• **Task instructions**: Exactly as written, output each record given below.

[Opening Records shown section]

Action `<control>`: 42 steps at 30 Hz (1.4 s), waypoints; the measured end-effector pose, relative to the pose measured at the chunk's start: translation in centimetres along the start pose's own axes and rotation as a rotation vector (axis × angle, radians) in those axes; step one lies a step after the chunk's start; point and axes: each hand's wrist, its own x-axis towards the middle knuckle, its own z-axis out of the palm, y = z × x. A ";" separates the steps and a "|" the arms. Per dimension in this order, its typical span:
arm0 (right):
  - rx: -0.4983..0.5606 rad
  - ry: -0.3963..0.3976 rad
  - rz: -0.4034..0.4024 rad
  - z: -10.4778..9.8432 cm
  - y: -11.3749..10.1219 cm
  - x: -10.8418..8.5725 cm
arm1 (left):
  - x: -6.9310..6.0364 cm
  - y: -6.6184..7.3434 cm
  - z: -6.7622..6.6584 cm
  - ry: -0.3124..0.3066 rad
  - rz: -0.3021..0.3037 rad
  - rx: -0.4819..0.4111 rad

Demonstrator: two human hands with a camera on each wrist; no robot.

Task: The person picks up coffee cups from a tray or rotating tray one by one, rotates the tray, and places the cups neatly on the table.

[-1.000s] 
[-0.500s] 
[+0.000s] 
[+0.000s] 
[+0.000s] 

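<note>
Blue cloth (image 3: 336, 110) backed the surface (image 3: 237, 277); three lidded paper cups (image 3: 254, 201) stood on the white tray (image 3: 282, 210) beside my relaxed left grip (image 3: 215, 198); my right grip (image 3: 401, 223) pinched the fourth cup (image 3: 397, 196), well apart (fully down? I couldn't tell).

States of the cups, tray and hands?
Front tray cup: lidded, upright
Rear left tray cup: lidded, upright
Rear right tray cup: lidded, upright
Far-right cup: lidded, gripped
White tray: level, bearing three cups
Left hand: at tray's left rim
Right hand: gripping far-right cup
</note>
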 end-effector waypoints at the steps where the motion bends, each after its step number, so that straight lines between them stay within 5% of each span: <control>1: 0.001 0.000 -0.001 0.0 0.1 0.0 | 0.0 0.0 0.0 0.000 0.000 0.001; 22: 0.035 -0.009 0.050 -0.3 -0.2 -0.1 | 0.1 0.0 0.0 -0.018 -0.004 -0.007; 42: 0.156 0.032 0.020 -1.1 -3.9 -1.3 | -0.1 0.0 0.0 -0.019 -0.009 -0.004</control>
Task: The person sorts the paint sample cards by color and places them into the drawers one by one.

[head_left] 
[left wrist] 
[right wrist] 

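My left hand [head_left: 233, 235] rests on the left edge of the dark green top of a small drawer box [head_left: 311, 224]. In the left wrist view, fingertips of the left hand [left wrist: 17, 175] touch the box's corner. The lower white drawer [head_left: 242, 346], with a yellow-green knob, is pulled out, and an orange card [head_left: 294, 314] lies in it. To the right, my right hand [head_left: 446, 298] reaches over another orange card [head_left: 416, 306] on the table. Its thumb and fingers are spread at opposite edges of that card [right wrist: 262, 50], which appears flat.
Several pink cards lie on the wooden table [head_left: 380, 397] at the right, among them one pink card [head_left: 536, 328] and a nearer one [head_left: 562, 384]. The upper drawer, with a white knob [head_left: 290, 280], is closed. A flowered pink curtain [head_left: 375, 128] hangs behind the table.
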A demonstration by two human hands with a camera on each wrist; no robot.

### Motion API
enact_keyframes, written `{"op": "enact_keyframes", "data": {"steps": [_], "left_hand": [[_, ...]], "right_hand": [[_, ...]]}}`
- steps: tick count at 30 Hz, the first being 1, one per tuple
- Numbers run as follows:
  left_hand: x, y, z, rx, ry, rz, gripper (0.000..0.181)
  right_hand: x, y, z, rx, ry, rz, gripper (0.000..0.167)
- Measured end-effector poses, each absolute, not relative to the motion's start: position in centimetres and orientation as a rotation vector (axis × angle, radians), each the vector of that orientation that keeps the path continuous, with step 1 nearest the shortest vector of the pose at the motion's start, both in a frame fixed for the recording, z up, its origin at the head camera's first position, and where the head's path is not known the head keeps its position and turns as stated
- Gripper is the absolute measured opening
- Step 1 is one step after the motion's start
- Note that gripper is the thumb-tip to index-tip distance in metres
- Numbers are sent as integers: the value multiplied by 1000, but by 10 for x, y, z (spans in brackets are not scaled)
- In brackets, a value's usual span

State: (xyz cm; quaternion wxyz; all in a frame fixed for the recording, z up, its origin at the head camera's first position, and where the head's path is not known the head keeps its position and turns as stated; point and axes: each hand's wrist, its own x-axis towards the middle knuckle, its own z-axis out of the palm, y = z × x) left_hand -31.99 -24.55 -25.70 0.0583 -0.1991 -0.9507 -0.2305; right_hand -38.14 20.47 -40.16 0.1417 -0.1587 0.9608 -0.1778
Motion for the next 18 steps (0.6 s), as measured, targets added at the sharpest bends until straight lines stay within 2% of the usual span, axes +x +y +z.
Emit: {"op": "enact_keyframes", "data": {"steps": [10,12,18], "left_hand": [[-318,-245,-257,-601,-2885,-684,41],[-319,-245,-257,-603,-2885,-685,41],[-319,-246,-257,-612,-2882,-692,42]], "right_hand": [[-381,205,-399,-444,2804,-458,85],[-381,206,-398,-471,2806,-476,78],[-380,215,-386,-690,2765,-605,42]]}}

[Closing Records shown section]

• **Exercise solution**:
Action `<control>`: 42 steps at 30 Hz (1.4 s), waypoints; the measured end-effector pose, relative to the pose measured at the chunk's start: translation in centimetres along the start pose's own axes and rotation as a rotation vector (axis × angle, radians) in those axes; step one lies a step after the chunk's start; point and axes: each hand's wrist, its own x-axis towards the middle knuckle, its own z-axis out of the palm, y = z × x. A ";" separates the steps and a "|" the arms. Per dimension in this order, its typical span:
arm0 (right):
  - rx: -0.4983..0.5606 rad
  - ry: -0.3963..0.3976 rad
  - rz: -0.4034..0.4024 rad
  - z: -10.4778..9.8432 cm
  - y: -11.3749..10.1219 cm
  - x: -10.8418..8.5725 cm
arm1 (left):
  - x: -6.9310..6.0364 cm
  - y: -6.6184..7.3434 cm
  - z: -6.7622..6.6584 cm
  - ry: -0.3124..0.3066 rad
  - rz: -0.3021..0.3037 rad
  - rx: -0.4819..0.4111 rad

Demonstrator: two human hands with a camera on each wrist; no robot.

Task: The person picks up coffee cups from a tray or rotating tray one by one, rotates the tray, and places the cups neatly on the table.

[-1.000s] 
[-0.500s] 
[+0.000s] 
[+0.000s] 
[+0.000s] 

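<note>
Blue cloth (image 3: 336, 110) backed the surface (image 3: 237, 277); three lidded paper cups (image 3: 254, 201) stood on the white tray (image 3: 282, 210) beside my relaxed left grip (image 3: 215, 198); my right grip (image 3: 401, 223) pinched the fourth cup (image 3: 397, 196), well apart (fully down? I couldn't tell).

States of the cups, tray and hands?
Front tray cup: lidded, upright
Rear left tray cup: lidded, upright
Rear right tray cup: lidded, upright
Far-right cup: lidded, gripped
White tray: level, bearing three cups
Left hand: at tray's left rim
Right hand: gripping far-right cup
</note>
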 end-effector waypoints at the steps where the motion bends, each after its step number, so that straight lines between them stay within 5% of each span: <control>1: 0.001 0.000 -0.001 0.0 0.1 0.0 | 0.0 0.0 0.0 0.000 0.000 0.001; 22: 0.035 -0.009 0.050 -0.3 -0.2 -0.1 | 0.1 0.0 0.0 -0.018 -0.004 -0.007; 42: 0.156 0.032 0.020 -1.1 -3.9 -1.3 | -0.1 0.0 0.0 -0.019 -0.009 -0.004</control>
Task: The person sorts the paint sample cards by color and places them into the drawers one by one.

[head_left] 
[left wrist] 
[right wrist] 

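My left hand [head_left: 233, 235] rests on the left edge of the dark green top of a small drawer box [head_left: 311, 224]. In the left wrist view, fingertips of the left hand [left wrist: 17, 175] touch the box's corner. The lower white drawer [head_left: 242, 346], with a yellow-green knob, is pulled out, and an orange card [head_left: 294, 314] lies in it. To the right, my right hand [head_left: 446, 298] reaches over another orange card [head_left: 416, 306] on the table. Its thumb and fingers are spread at opposite edges of that card [right wrist: 262, 50], which appears flat.
Several pink cards lie on the wooden table [head_left: 380, 397] at the right, among them one pink card [head_left: 536, 328] and a nearer one [head_left: 562, 384]. The upper drawer, with a white knob [head_left: 290, 280], is closed. A flowered pink curtain [head_left: 375, 128] hangs behind the table.
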A demonstration by two human hands with a camera on each wrist; no robot.

### Motion API
enact_keyframes, written `{"op": "enact_keyframes", "data": {"steps": [_], "left_hand": [[_, ...]], "right_hand": [[_, ...]]}}`
- steps: tick count at 30 Hz, the first being 1, one per tuple
- Numbers run as follows:
  left_hand: x, y, z, rx, ry, rz, gripper (0.000..0.181)
  right_hand: x, y, z, rx, ry, rz, gripper (0.000..0.167)
- Measured end-effector poses, each absolute, not relative to the motion's start: position in centimetres and orientation as a rotation vector (axis × angle, radians), each the vector of that orientation that keeps the path continuous, with step 1 nearest the shortest vector of the pose at the motion's start, both in a frame fixed for the recording, z up, its origin at the head camera's first position, and where the head's path is not known the head keeps its position and turns as stated
- Gripper is the absolute measured opening
- Step 1 is one step after the motion's start
- Note that gripper is the thumb-tip to index-tip distance in metres
- Numbers are sent as integers: the value multiplied by 1000, but by 10 for x, y, z (spans in brackets are not scaled)
- In brackets, a value's usual span

State: (xyz cm; quaternion wxyz; all in a frame fixed for the recording, z up, its origin at the head camera's first position, and where the head's path is not known the head keeps its position and turns as stated; point and axes: each hand's wrist, its own x-axis towards the middle knuckle, its own z-axis out of the palm, y = z × x) left_hand -31.99 -24.55 -25.70 0.0583 -0.1991 -0.9507 -0.2305; right_hand -38.14 20.47 -40.16 0.1417 -0.1587 0.9608 -0.1778
Motion for the next 18 steps (0.6 s), as measured, targets added at the sharpest bends until straight lines stay within 2% of the usual span, axes +x +y +z.
Emit: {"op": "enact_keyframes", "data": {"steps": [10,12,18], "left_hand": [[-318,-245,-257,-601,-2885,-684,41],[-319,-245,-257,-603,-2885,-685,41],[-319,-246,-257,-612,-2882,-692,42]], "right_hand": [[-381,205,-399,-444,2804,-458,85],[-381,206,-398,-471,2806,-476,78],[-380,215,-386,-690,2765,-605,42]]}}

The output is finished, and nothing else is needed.